We don't have curbside trash pick up.  We take our stuff to the dumpster.  Sometimes there are great finds left outside the dumpster for others to take home.  Lumber is one of my favorite finds.  Sure, we may have to pull nails out but you never know when you're going to need a scrap of plywood or a 5 foot long 2x4.  Since our son grew up watching us be trash pickers this has rubbed off on him.  He's been known to call me and say, "hey, there's a ____________ at the dumpster.  Do you want it?" 

By now I know my mother and father are probably shaking their heads in shame.  "Where did we go wrong?  At least we have two other respectable daughters". 
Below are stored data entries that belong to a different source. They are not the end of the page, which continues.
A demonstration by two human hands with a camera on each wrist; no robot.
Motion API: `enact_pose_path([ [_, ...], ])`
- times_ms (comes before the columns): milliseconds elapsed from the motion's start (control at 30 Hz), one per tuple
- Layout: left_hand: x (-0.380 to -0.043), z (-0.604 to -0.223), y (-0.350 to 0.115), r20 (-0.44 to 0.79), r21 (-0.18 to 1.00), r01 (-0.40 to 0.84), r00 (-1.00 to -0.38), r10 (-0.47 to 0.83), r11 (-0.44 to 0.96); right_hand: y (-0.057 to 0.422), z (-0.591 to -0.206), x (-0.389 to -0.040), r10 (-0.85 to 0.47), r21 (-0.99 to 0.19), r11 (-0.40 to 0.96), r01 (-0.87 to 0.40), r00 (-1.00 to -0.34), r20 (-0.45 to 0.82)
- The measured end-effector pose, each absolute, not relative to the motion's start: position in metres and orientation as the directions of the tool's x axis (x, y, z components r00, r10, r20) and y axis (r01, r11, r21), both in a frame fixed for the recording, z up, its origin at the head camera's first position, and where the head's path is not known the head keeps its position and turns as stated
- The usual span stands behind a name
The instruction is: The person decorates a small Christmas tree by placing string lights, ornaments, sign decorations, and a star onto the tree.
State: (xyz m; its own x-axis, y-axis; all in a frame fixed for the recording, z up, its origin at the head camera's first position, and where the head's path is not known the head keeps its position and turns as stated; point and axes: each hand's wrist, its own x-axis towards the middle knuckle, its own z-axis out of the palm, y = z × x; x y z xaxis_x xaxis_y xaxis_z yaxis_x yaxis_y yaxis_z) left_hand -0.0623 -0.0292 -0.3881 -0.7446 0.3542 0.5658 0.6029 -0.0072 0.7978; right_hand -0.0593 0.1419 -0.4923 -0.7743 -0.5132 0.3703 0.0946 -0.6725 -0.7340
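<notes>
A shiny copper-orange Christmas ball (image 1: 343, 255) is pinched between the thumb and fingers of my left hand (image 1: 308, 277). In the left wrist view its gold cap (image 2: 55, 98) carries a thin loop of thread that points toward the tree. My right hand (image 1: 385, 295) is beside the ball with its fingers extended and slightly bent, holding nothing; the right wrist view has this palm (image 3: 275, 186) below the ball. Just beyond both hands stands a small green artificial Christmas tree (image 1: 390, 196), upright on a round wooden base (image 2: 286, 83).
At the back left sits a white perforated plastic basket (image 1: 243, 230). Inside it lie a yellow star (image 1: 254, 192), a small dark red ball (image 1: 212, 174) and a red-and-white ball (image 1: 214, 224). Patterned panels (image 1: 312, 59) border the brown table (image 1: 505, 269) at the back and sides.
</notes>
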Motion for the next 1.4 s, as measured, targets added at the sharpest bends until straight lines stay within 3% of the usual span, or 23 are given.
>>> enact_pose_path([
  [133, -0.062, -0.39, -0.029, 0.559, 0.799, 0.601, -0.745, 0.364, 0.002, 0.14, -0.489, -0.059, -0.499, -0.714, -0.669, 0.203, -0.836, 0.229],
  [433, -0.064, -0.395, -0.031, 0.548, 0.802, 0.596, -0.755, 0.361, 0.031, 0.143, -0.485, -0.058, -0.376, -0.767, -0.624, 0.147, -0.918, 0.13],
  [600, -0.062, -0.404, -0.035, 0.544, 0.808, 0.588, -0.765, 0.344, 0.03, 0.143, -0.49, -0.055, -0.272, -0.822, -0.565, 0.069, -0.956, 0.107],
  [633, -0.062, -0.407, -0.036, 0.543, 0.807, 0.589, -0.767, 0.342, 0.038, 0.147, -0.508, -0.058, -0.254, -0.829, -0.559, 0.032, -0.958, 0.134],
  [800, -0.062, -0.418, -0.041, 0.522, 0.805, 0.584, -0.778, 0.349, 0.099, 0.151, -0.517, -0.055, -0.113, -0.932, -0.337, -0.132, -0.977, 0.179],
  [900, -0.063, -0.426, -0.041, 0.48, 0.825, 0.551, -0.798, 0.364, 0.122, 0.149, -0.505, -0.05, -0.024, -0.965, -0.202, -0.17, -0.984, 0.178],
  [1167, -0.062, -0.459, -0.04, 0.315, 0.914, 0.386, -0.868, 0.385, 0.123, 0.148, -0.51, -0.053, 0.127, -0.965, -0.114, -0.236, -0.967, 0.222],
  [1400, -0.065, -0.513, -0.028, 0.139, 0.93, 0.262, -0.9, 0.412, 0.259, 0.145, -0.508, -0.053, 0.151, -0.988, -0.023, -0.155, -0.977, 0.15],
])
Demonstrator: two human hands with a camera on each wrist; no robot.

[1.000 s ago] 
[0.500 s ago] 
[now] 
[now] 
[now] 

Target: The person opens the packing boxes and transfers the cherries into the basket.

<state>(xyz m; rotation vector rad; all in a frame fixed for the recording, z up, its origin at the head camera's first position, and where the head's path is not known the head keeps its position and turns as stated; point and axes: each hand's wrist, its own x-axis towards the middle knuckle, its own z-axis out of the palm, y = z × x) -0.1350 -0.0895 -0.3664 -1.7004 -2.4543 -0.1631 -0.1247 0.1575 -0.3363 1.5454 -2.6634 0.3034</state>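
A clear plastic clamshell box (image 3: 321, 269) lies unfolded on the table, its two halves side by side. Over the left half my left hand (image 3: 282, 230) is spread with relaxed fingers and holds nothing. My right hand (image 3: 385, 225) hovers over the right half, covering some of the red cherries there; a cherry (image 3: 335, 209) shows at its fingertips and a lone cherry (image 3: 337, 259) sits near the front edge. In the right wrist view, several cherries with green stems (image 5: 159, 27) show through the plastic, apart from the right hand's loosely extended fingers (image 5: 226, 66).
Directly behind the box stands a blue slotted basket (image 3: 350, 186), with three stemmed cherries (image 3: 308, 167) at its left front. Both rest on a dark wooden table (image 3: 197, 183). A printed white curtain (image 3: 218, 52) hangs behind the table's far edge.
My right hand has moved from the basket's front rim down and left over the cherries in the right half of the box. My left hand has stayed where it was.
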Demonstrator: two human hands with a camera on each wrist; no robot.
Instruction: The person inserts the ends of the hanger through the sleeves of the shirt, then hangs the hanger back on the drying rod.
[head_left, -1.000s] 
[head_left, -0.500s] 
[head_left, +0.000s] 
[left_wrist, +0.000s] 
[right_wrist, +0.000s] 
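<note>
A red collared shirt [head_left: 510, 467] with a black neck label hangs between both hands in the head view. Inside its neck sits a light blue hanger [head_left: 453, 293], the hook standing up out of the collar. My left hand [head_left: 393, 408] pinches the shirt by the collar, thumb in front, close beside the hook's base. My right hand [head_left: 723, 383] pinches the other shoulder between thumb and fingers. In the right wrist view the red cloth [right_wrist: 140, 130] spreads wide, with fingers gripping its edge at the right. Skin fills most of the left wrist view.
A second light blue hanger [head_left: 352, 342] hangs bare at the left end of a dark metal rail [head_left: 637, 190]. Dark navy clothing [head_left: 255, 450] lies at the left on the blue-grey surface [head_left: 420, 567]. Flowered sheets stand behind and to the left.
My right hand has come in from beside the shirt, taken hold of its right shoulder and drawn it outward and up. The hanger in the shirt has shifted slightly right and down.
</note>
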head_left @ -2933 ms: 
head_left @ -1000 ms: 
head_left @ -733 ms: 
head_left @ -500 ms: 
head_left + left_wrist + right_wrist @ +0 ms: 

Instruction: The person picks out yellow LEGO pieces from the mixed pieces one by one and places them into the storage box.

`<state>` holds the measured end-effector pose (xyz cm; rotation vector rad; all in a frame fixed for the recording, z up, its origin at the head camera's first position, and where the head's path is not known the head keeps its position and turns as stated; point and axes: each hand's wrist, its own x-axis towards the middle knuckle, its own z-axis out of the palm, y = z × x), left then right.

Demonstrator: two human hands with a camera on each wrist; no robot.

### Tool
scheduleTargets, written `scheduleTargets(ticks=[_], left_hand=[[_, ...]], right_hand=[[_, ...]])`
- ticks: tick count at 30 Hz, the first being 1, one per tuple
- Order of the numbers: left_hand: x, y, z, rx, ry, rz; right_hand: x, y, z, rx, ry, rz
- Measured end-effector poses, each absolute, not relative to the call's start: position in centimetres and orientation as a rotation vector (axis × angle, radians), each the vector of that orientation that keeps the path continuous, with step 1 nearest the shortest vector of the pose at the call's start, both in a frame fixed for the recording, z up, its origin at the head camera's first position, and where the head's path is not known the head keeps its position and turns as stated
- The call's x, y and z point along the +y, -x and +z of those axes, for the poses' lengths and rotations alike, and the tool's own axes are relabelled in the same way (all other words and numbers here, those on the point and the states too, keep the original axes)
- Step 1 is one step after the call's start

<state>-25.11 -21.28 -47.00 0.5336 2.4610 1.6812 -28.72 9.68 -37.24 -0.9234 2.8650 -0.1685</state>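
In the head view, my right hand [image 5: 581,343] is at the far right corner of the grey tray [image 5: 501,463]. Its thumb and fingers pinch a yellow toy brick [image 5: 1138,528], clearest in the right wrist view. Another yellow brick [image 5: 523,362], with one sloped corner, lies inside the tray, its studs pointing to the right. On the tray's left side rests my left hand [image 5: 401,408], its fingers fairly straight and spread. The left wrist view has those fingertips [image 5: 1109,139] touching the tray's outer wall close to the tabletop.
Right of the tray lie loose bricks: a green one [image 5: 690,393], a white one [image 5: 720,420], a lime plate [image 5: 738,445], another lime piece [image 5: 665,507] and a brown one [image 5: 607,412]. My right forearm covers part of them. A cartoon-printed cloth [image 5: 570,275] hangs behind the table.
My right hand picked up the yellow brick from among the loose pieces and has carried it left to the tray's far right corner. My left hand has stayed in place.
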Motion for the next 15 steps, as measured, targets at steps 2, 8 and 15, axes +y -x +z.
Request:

Last week Adam was out driving some back country roads and found something on the side of the road that spoke to him.  Yes, it's true, some things just call out to you to be picked up.  His friend backed the truck up and Adam somehow got this beast of a find into the bed.  I'm pretty sure he had no idea what he was going to do with it at first, but he told me later that he thought, oh, Mother's Day is coming up.  I'll give it to Mom.  Before I saw my gift James told me it's a gift no other mother will be receiving.  I think he was right.
Now I need to come up with an idea how to use it.  It's a beautiful piece of wood. 

Friday, May 6, 2011

Electric goat fence

UPS delivered my Premier 1 electro netting 2 days ago.  I was pretty excited to put it to use.  I told you earlier I'd been letting the goats and donkeys loose in the yard so they would have access to more lush green grass than what is in their pasture.  The only problem with that was I had to stay with them to be sure they didn't eat our fruit trees and flowers, which they tried to do many times.  It was getting harder and harder to keep all 22 of them where I could keep an eye on them. 

Yesterday I experimented with the fence.  I enclosed the piece of our yard closest to their permanent fence.  I was a bit nervous watching them get closer and closer to the netting.  I've had a fear of electric fences since I was a kid and got stuck to one at a neighbor's horse farm.  My sister had to pull me off the fence and felt the charge through me.  I remember that so clearly.  Of course the voltage on this fencing isn't near what I touched as a child.  Still, it was hard watching the goats (especially the kids) touch their noses to it and run away screaming.  Our dog, Lex, was the worst.  He screamed like someone put a taser to him. 

 It's been kind of hard to watch but it seems like everyone is catching on.   Ummm, except for Shiloh, my big, sweet doofus, Shiloh.
I bet he's touched it 10 to 15 times.  I'm beginning to wonder if he likes it.  Each time he touches it he takes off in a run and kicks his back legs up in the air.  It's not long before he has his nose to it again. Silly boy.

The chickens, however, seem to have caught on very quickly.  I haven't seen one of them touch it yet.  Maybe they sense the electric without touching it. 

I wonder how long it will take this big doofus to forget and touch it.

Tuesday, May 3, 2011

Swimming in milk

This is milk from just 2 days and I'm still not milking 5 of the girls at night yet.  I have to make cheese just about every other day.  I can't complain my girls aren't producing this year.